渋谷パルコ2階にある「ザ・ノース・フェイスラボ」。現在141カスタムズを提供する唯一の店舗だ

特別感ある接客

 141が人気なのは、色やサイズを自分仕様にできる点だけが理由ではない。じっくりと接客を受けられ、ブランドを堪能できることも大きな要素だ。141を企画した大坪岳人ザ・ノース・フェイス事業一部副部長は、「お客様は1時間強の予約時間をフルに使って、店員とのコミュニケーションを楽しんでいる。じっくりとした接客を約束していることがサービスの魅力になっている」と話す。事実、141では専門スタッフが服作りのイロハ、ブランドのうんちく、色選びや組み合わせの原則などを伝え、利用者からの要望も聞いている。利用者は既存の店舗やECでは得難い体験ができる。

 今後は、客とのコミュニケーションをさらに強化する。9月下旬からは、縫製に関わったスタッフ直筆の名前入りサンクスレターを納品時に同封している。

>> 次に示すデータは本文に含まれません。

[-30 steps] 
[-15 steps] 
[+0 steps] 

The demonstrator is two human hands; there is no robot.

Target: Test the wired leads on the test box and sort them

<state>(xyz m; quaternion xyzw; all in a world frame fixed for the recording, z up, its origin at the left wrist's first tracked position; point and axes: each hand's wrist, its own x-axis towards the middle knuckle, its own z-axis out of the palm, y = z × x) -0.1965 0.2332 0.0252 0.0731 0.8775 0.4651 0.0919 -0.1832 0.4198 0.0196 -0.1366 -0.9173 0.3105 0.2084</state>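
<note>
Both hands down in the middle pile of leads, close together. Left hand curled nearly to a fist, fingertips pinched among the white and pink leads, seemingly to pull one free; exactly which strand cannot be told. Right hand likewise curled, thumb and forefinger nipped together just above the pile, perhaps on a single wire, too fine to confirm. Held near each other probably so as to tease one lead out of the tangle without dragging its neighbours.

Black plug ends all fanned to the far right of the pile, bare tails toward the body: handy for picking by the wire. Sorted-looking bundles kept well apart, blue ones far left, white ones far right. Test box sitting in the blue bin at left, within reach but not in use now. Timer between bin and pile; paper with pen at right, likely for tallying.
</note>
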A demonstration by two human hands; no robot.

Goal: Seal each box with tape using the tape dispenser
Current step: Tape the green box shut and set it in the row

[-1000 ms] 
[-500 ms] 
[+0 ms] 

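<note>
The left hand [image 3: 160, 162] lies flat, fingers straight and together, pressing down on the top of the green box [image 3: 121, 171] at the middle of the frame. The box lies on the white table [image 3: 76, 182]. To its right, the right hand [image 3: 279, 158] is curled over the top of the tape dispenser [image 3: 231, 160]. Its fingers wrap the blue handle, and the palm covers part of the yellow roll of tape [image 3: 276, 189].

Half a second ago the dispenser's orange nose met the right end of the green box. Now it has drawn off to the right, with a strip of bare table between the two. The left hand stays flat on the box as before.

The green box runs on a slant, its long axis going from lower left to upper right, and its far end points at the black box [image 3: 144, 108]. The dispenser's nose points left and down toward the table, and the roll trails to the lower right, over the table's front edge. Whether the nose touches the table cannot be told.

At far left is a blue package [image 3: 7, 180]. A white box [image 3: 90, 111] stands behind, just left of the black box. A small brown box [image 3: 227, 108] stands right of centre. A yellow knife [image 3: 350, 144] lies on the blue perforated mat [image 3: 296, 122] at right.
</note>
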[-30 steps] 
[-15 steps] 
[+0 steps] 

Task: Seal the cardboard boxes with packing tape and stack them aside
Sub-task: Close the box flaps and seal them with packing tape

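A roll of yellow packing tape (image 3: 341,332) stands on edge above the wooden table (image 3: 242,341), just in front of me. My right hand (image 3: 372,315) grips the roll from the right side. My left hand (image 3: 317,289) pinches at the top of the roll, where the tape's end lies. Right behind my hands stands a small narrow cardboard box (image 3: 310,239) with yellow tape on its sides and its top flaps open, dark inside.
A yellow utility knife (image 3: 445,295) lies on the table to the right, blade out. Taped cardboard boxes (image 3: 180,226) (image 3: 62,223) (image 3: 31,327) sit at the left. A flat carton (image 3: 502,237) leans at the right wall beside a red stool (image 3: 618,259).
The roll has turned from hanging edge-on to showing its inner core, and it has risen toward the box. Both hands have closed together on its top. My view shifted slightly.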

 社内の他ブランドで141を採用する構想もあるが、「まだ運営上の知見を蓄積していく段階」(大坪氏)として急ぐつもりはない。また、多店舗化にはカスタムオーダーにまつわる専門知識を持った販売員の存在が不可欠。そのため、当面はスタッフの育成に力を入れていく。

■141の狙いと意義 仕掛け人の大坪氏に聞く

長く着続けてもらいたい

大坪氏

 購入された製品を長く愛着を持って着続けてもらうには、買い物時の瞬間的な高揚感より、製品そのものに対する高い満足度と納得感が必要です。

 アウトドアウェアが持つ機能を最大限発揮する場合、サイズやフィット感がとても重要ですが、これまでは既製のサイズに着る人が合わせていました。そこで、着る人の用途や着方にウェアの着用感を合わせられるように141を企画しました。カスタムによりウェアが限りなく機能し、着用者の満足度を高められると思ったのです。

 資材を含めて材料はあらかじめストックしなければならないので、在庫リスクはあります。しかしカスタマイズできる7品番は、過去20年ほど販売しているロングセラーモデル。たとえ141で使用しなかったとしても、既製品として転用できるので問題ありません。ニーズが多様化する中、半年から1年前に高価な製品を生産してストックすることに比べれば、製品在庫は究極にミニマイズできるのです。

≪体験してみて…≫

 記者は肩幅が広いが、腕は短い。アウトドアウェアは腕を上げた際に手首が出過ぎないようもともと長めに設計されているが、街着として着るには持て余していた。だから3Dスキャンを元に、着丈はそのままで袖を2センチ短くしてもらえたのは良かった。

 アウトドアウェアでは世界初と言われるオーダーサービスを実現できたのは、ゴールドウインに企画・開発から製造、販売までの一気通貫の機能があるからだ。

 特に研究開発施設の「ゴールドウインテックラボ」の存在は大きく、141のスタート段階では同施設の技術者が店舗に常駐し、販売員をレクチャーしたという。

 最新テクノロジーを駆使したサービスだが、販売員とじっくりコミュニケーションを楽しめるのが魅力というのも面白い。新型コロナウイルスの影響で、客はフィジカルのサービスに飢えている。141は予約制のため、「密」を避けた対面接客が可能なので、正に新しい生活様式に打ってつけのサービスと言えるだろう。